■ **Given entries**:

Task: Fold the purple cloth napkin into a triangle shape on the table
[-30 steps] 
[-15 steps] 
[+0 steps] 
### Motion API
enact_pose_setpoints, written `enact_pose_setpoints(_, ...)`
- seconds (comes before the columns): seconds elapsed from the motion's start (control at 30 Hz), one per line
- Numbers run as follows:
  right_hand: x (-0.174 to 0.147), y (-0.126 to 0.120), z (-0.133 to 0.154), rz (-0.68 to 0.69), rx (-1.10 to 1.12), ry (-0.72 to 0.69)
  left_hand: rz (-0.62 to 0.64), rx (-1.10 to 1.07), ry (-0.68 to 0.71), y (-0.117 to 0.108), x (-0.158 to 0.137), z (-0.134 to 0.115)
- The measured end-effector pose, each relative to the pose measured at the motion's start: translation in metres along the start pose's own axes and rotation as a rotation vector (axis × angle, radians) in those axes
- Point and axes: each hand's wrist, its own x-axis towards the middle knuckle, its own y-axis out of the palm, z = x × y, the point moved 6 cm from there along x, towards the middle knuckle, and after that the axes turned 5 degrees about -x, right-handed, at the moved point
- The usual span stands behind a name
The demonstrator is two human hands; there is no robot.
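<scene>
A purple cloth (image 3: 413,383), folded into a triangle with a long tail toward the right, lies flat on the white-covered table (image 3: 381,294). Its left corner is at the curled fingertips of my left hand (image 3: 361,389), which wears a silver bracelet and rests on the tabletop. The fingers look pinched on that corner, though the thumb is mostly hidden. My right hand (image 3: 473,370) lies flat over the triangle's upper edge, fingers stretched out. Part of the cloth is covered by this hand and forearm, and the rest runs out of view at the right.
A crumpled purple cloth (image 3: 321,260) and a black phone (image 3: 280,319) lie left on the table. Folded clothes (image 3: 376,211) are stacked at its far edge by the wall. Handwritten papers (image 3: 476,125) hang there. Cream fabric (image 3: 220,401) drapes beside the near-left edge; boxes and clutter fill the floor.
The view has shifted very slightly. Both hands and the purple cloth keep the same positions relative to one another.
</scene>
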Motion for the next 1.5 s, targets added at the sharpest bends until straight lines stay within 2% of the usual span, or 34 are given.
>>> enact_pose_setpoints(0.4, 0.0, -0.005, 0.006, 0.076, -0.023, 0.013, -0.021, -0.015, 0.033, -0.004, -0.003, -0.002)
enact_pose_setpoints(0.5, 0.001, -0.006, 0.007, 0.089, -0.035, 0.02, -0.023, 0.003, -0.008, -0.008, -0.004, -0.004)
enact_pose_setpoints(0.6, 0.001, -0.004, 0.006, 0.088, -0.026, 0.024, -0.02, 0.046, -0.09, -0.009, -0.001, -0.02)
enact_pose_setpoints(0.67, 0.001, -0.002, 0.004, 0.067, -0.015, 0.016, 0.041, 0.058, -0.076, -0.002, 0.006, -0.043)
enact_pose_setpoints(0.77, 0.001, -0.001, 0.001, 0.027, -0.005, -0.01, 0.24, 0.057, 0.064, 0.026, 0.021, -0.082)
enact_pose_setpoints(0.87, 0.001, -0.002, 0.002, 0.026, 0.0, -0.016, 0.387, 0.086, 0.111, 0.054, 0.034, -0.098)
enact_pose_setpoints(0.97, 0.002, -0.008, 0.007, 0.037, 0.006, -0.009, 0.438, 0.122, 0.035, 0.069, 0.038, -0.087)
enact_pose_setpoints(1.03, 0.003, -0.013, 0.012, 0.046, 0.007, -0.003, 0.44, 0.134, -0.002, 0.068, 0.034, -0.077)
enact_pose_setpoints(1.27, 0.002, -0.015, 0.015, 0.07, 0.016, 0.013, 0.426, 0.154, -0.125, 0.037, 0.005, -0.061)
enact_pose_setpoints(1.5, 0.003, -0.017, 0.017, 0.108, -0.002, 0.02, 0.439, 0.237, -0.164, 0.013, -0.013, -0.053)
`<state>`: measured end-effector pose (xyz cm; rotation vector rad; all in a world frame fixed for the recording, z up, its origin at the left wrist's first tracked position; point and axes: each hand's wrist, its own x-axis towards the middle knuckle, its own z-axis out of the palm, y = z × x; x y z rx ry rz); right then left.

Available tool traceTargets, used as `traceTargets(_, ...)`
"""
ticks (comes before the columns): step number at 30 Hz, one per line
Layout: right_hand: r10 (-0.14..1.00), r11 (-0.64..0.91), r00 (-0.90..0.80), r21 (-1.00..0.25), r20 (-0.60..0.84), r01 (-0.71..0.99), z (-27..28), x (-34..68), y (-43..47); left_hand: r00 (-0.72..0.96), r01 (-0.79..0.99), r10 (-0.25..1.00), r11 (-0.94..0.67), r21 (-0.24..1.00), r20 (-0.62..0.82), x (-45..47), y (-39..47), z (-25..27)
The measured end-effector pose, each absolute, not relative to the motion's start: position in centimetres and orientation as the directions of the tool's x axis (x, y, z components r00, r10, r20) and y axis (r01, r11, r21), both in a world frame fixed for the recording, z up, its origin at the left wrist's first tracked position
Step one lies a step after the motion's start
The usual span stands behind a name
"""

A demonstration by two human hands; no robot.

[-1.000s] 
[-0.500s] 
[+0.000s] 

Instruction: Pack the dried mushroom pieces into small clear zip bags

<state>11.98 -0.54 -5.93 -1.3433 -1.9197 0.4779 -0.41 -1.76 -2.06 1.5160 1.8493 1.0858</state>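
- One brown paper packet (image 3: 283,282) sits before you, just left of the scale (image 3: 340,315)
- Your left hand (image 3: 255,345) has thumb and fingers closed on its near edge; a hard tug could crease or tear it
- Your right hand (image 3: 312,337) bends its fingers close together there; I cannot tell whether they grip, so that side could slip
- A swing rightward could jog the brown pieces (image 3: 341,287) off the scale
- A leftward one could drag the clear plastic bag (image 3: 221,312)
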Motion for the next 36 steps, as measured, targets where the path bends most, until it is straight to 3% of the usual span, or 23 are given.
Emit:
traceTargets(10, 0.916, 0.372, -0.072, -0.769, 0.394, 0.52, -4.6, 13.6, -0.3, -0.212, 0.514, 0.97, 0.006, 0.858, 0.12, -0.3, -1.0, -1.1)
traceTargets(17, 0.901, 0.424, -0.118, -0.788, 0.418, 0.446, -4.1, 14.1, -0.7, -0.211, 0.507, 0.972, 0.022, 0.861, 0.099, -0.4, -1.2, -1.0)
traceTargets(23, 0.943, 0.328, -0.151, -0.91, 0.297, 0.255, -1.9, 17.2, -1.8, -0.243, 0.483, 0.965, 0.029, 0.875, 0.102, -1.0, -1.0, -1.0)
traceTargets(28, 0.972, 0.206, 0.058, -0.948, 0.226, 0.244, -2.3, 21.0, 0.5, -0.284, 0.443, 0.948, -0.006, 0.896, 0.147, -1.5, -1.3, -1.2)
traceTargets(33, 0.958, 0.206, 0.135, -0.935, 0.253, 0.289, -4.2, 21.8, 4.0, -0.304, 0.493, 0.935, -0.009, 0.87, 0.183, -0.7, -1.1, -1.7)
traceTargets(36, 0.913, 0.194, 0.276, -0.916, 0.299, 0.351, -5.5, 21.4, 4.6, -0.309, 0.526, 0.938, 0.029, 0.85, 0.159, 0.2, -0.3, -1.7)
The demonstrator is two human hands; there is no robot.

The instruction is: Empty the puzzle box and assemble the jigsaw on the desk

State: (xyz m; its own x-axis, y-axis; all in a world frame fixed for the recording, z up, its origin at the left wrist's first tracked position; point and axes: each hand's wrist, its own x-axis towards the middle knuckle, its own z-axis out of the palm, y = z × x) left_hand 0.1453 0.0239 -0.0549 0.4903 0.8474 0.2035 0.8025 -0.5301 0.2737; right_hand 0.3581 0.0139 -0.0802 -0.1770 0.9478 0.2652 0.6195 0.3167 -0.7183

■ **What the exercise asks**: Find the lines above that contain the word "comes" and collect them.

■ **Answer space**:
- seconds (comes before the columns): seconds elapsed from the motion's start (control at 30 Hz), one per line
ticks (comes before the columns): step number at 30 Hz, one per line

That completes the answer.